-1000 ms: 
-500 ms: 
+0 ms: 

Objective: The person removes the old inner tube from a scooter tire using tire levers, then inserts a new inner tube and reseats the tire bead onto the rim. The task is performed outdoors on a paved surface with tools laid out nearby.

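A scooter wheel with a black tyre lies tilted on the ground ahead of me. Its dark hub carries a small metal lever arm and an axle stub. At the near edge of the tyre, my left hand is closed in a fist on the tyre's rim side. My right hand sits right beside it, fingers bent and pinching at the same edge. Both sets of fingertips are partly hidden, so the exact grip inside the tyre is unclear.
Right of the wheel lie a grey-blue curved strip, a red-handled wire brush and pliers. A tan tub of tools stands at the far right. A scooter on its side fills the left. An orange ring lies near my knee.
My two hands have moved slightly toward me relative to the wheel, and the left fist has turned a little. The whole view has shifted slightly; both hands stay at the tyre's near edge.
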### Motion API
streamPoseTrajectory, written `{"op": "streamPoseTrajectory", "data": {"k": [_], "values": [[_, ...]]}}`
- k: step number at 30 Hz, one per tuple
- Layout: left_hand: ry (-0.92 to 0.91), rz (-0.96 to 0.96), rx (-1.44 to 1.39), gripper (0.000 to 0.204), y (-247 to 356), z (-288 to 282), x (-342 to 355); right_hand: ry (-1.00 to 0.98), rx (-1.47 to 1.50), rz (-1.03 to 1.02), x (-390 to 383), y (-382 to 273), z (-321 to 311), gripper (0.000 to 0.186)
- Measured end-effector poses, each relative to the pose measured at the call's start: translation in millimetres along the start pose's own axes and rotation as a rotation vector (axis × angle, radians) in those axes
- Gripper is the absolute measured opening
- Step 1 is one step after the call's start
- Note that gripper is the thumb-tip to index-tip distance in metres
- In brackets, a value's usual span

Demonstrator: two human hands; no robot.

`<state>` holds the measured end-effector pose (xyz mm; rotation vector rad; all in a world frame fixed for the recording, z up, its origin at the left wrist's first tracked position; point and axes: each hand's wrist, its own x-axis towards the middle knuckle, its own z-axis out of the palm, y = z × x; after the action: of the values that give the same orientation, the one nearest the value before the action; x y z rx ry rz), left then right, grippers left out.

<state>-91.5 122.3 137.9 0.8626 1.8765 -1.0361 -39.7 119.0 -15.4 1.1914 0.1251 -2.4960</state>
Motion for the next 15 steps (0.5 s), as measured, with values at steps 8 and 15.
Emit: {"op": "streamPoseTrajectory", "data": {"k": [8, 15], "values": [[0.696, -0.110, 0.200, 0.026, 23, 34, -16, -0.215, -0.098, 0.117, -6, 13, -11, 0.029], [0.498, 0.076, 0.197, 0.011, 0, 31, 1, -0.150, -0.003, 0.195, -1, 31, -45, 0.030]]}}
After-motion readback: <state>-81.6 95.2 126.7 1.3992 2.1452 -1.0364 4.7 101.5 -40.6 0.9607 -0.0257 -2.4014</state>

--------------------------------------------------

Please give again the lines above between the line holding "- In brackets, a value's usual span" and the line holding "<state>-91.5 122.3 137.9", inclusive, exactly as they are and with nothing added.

- In brackets, a value's usual span

Demonstrator: two human hands; no robot.

`<state>` holds the measured end-effector pose (xyz mm; rotation vector rad; all in a world frame fixed for the recording, z up, its origin at the left wrist's first tracked position; point and axes: each hand's wrist, its own x-axis towards the middle knuckle, its own z-axis out of the palm, y = z × x; after the action: of the values that give the same orientation, the one nearest the value before the action; x y z rx ry rz), left then right, grippers left out.

<state>-91.5 122.3 137.9 0.8626 1.8765 -1.0361 -39.7 119.0 -15.4 1.1914 0.1251 -2.4960</state>

This answer leaves nothing further to address.